Results. Among patients with fragility fractures, the agreement between CAROC and FRAX was Kw = 0.64 (95% CI 0.58–0.71), with 45 of 135 cases in the cells reflecting disagreement. Younger persons and males were more likely to be found in discordant cells.
Conclusion. The level of agreement between 2 commonly used fracture risk assessment tools was not as high in the patients with fragility fractures as it was in general community-based samples. Our results suggest discordance is found in less-typical patients with OP who need more consistency in messaging and direction. Users of these fracture risk tools should be aware of the potential for discordance and note differences in risk classifications that may affect treatment decisions.

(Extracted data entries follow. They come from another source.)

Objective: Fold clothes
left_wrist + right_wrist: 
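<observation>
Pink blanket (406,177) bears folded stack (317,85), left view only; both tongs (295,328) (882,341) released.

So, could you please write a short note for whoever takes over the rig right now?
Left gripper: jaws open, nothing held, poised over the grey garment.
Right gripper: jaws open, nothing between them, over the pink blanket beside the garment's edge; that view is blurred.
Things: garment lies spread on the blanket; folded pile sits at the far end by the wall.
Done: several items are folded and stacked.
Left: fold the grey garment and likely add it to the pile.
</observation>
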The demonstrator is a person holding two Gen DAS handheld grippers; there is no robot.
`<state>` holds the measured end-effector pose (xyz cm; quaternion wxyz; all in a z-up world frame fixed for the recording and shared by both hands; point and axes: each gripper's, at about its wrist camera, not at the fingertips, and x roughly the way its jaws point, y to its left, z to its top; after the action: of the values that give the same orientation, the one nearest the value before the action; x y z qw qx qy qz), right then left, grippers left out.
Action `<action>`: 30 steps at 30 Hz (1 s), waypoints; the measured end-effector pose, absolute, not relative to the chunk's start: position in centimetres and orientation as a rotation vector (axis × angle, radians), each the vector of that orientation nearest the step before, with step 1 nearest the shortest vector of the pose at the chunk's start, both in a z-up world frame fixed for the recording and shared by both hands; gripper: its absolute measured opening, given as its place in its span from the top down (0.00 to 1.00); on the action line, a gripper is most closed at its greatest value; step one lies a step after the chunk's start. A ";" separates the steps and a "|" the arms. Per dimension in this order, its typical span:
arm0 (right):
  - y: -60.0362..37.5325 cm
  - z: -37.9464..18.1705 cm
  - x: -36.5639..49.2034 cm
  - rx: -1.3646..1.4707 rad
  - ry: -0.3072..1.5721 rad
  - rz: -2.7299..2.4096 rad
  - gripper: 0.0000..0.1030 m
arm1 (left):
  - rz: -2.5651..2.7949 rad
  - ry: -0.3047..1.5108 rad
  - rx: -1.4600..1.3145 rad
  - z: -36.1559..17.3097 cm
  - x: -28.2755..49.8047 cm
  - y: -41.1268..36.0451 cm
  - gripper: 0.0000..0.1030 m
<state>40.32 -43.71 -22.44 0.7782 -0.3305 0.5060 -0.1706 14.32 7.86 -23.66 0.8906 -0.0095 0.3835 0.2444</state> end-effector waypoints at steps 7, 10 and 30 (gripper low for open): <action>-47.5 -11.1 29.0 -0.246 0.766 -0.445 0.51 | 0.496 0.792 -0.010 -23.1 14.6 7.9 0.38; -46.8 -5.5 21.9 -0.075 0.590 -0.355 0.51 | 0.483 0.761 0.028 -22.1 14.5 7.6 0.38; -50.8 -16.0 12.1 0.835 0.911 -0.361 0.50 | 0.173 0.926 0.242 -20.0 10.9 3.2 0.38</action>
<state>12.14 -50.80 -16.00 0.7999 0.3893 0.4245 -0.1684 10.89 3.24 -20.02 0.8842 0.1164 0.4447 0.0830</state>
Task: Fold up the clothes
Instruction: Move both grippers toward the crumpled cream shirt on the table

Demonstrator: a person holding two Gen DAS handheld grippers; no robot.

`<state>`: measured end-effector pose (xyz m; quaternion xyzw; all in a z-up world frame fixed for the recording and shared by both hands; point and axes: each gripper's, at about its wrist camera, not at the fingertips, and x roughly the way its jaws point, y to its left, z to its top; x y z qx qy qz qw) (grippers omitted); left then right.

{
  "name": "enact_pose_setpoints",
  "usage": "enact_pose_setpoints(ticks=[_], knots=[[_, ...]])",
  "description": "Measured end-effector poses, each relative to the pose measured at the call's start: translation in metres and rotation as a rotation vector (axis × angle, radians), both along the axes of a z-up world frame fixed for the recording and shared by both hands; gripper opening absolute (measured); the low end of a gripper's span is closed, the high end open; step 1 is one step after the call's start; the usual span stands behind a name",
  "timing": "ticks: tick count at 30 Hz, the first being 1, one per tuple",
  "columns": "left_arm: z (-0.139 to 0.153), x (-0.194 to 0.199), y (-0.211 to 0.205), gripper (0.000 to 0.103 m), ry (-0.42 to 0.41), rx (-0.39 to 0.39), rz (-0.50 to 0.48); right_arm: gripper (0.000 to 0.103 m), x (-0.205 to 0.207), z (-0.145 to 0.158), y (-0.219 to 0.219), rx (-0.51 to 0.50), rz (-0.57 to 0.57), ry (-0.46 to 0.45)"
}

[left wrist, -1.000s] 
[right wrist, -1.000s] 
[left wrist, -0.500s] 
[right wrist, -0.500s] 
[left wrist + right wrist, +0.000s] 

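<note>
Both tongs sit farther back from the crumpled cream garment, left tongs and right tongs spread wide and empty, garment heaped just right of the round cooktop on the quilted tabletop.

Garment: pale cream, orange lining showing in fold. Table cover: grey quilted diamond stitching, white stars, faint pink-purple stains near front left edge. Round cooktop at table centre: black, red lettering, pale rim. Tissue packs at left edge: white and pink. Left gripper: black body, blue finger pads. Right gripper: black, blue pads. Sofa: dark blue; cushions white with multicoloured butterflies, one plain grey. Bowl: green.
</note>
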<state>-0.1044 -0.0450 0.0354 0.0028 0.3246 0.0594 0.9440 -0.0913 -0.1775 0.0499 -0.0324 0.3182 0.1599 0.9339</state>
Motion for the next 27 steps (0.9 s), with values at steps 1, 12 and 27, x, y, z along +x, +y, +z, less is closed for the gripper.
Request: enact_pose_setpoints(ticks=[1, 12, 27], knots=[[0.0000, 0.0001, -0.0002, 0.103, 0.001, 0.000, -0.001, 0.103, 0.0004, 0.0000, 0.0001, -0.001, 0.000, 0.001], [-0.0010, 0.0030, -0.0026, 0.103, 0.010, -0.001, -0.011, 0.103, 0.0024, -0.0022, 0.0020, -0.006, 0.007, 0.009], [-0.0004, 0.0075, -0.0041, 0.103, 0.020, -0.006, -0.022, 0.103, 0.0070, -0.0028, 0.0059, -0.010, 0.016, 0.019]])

Evidence-based practice guidelines suggest that men and women over the age of 50 who sustain a fragility (low trauma) fracture should undergo fracture risk assessment using validated clinical tools1,2,3, and based on this assessment be considered for optimal management to reduce risk of refracture2. Fracture risk assessment must be performed in a timely manner, because recurrent fractures within this population are most prevalent within 1 year of the initial fracture4,5, resulting in severe morbidity and mortality6,7,8,9,10. The 2 most commonly used tools for fracture risk assessment in Canada include the World Health Organization Fracture Risk Assessment Tool (FRAX)1 and the updated tool of the Canadian Association of Radiologists and Osteoporosis Canada (CAROC) 201011. Based on evaluations of their calibration with observed fractures in community-based studies, current Canadian guidelines suggest the use of either of these tools2,3,11.
FRAX is a multiattribute aggregate score designed to calculate the 10-year probability of hip and major osteoporotic fracture for individuals between the ages of 40 to 901. The following indicators are used in its calculation: age, sex, height, weight, previous fragility fracture, parental hip fracture history, current smoking status, current use of glucocorticoids, diagnosis of rheumatoid arthritis (RA), alcohol intake (3 or more units daily), diagnosis of secondary osteoporosis (OP), and femoral neck bone mineral density (BMD) T score. The Canadian FRAX tool has been shown to predict observed fracture rates in large-scale Canadian population-based and cohort studies12,13.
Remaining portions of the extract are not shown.